La pregunta sale espontánea: ¿de qué riqueza hablan las lecturas de hoy? ¿Qué tiene
que ver la fe con la riqueza? ¿Somos nosotros el pequeño rebaño, o nos tenemos que
situar en el rol de estos ricos confiados en su propia riqueza? ¿Qué es lo que nosotros
cristianos hemos recibido y qué se nos pedirá en el Juicio del amor?
La respuesta es sencilla y tiene un nombre: Jesús, la misericordia de Dios, su
justicia. El cumplimiento de las promesas hechas a los Padres en la fe: la realización
que lleva a cabo las promesas hechas a Abrahán, Isaac y Jacob, la culminación de la
descendencia de Sara, el punto donde apoyar la propia fe. Porque es él quien juzgará
a los vivos y a los muertos, es Él a quien tenemos que esperar velando. Por lo tanto la
riqueza de que hablan las lecturas es Cristo mismo: Él que lleva a cumplimiento las
promesas escondidas durante siglos y que manifiesta el verdadero ser misericordioso
de Dios. Él que entregándose en la cruz pone al descubierto, como el velo del templo
que se rasga, cuál es la razón de nuestra esperanza.
Por lo tanto somos nosotros el joven rico, sí, pero nosotros somos ricos en la fe.

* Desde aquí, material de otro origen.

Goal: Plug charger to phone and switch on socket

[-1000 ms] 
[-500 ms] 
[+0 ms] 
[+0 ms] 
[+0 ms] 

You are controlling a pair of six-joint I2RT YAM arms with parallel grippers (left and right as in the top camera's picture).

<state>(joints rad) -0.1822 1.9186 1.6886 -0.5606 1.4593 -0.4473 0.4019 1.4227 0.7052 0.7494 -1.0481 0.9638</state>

Nosotros somos el pequeño rebaño, sí, pero nosotros somos ricos porque tenemos
como único buen Pastor a Cristo. Nosotros somos los ricos en cosechas, porque la
Palabra nos es dada con toda su riqueza. Nosotros somos, como comunidad e
individualmente, los administradores de los dones de la fe que el dueño, Cristo el
Señor, nos ha dado y por eso lo esperamos en vela activa. Ricos en la fe, salvados en
la esperanza, hermanos en la caridad: cristianos en el Cristo en medio de nuestro
mundo, sabiduría de Dios, locura por los hombres.
Los peligros y las dudas no nos son ahorrados: también nosotros vivimos en la fe las
realidades de nuestro mundo. Pero estamos obligados, urgidos, a anunciar que nada
es definitivo fuera de Cristo, que nos presenta el rostro misericordioso del Padre y nos
da la fuerza del Espíritu Santo.
Con esta fuerza ahora celebraremos la eucaristía: alimentados con la Palabra y
fortalecidos con la fuerza del sacramento volveremos a nuestro pequeño mundo. Pero
volveremos enriquecidos, transformados, fortalecidos en la fe. A cada uno de nosotros
toca administrar este don. Como iglesia debemos hacer fructificar y difundir el perfume
de Cristo. Como hijos en el Hijo tenemos que perseverar en la fe. Y no podemos
desfallecer: la desesperanza es signo de poner la fe en cosas caducas que hoy son y
mañana no. La fe en Cristo es un valor que permanece.
Que la fuerza del Espíritu nos llene de gracia para dar alabanza al Padre, al Hijo y al
amor que los une: Trinidad santa, Unidad admirable, Riqueza infinita de Amor. Amén.